1)  Policy issues for moving from K-12 education from seat-time and attendance-based to “competency” education;

2) Accountability – we test on a single grade level at the end of the year; how do we make assessments available in “real time” and have them matter for accountability and measurement?  If a student can race ahead, it isn’t fair to test them on something they did 2 years ago.

3) Designing Competencies – building on academic standards, the State of New Hampshire is an exemplar of defining those standards in terms of designing competencies into “what a student knows and can do” statement and assessing based on student performance (demonstrations).

4) Technology – technology advances can support new modes for accessing content and instruction. Technology isn’t a silver bullet but a blueprint for an enterprise approach to digital content, assessment, platforms, data systems. What are the technologies that support competency education?  What are alternative opportunities using online learning – such as combining options with great teachers teaching online and in-person in blended environments where students have more control over their pace and additional resources for learning, taking courses that are otherwise not available or let kids advance and earn college credit through dual enrollment.

5)  Assessment — why are we stuck in an “assessment system” box in the United States?  Let’s think about “systems of assessments” (both words plural with an “s”) – where we have multiple forms of assessment that give us information on a student’s progress through learning progressions.  For example, let’s collect data from:

  •  adaptive assessments on entry to show us existing gaps and address the gaps in learning;
  • formative assessments used throughout the learning process to monitor student progress and provide information for intervention and immediate support;
  • performance-based assessments where students demonstrate through a “performance”.  Students use multiple methods – oral, written, work products, projects, etc. – to demonstrate their mastery of the material. E-portfolio and other data is collected on how a student demonstrated mastery; and,
  • summative assessments for validating or moderating classroom based assessment, and monitors progress from the ground up.

Why can’t we use summative assessments that are more modular, offered at the time a student is ready throughout the year, in real-time and used for moderating purposes?

For crying out loud, why is the only time a summative assessment can take place the month of May?  Is that how a student learns?

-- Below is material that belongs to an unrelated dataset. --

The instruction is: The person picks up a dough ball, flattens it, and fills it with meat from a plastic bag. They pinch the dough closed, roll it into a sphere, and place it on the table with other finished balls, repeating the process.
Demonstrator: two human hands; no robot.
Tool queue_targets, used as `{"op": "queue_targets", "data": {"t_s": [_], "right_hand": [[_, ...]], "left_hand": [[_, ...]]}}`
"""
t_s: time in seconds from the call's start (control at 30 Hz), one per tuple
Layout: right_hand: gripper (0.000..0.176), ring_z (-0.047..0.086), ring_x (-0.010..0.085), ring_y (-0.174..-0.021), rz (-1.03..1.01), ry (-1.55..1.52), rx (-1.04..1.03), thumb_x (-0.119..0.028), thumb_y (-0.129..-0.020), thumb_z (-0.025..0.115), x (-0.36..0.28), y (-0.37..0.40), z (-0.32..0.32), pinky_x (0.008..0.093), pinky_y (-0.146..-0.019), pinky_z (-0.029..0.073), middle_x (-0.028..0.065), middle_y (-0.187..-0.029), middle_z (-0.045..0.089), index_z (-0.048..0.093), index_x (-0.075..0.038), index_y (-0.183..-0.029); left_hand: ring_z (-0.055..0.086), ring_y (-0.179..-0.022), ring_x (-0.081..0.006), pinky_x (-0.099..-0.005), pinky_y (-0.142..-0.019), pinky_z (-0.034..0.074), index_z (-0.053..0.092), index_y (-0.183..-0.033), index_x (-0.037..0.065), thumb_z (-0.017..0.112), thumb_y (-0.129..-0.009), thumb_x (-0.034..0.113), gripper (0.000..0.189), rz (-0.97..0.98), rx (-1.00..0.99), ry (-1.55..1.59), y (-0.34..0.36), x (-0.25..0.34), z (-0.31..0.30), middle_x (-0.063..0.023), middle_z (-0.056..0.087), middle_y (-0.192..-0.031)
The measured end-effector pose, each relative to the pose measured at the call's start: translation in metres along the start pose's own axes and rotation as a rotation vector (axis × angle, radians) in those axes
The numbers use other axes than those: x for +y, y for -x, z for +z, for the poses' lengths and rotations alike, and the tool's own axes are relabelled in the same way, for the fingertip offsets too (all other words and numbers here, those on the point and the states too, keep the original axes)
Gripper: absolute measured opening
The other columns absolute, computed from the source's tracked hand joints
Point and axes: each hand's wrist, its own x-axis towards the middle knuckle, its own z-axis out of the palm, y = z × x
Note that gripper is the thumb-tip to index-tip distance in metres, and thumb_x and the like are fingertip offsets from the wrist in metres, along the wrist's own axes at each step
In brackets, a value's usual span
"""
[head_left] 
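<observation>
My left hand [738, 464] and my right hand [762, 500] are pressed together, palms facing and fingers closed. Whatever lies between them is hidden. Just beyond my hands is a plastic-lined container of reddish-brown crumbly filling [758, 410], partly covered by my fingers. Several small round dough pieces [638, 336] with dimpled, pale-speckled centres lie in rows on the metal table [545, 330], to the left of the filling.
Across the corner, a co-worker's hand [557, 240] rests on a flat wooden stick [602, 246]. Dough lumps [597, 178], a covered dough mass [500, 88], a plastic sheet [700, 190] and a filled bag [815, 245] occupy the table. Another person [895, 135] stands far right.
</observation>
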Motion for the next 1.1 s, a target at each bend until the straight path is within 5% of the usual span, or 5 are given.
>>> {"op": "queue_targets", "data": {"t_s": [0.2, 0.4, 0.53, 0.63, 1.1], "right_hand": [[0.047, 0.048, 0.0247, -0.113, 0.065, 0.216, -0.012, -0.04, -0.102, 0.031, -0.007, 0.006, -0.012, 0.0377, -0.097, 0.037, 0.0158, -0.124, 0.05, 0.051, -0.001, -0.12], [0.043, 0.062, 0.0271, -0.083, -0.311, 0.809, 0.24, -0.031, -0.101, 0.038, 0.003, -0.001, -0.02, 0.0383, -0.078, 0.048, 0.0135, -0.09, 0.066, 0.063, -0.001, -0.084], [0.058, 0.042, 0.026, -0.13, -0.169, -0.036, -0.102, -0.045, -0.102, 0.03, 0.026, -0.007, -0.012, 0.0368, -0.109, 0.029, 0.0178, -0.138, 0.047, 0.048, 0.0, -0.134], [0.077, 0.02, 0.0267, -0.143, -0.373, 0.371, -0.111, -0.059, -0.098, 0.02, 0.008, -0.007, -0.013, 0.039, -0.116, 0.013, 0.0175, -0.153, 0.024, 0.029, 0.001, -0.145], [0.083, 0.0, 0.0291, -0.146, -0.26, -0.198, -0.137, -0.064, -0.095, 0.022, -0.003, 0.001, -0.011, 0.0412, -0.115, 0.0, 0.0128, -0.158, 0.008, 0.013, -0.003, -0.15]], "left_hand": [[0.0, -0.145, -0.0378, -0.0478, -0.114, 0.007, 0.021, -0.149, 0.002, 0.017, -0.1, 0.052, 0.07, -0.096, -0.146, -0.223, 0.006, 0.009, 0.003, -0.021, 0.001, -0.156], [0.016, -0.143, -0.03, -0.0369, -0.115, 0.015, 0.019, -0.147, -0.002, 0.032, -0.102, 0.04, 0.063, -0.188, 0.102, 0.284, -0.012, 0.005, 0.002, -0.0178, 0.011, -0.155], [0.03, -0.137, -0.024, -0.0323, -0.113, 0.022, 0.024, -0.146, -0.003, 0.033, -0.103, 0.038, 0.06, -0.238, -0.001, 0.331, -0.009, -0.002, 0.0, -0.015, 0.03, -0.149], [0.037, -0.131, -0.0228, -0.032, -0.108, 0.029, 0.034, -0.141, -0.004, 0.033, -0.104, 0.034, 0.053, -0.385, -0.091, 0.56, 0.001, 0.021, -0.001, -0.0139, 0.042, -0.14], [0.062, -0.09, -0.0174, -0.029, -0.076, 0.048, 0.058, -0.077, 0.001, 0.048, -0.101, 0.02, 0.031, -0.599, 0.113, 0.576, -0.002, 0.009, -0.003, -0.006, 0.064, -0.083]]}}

So, the calendar and time have us locked into a system that doesn’t fit how students learn.  Let’s work on moving toward competency education from a time-based education system so that we can ensure there is “no limit to how fast and how far” a student can learn and learning can be “like video games” where you get assessed on the levels as you are progressing in real time.  The technology exists to support it.

What can we do to help the kids today? What are the ways that your school, district and state are increasing responsiveness and flexibility in the use of assessments?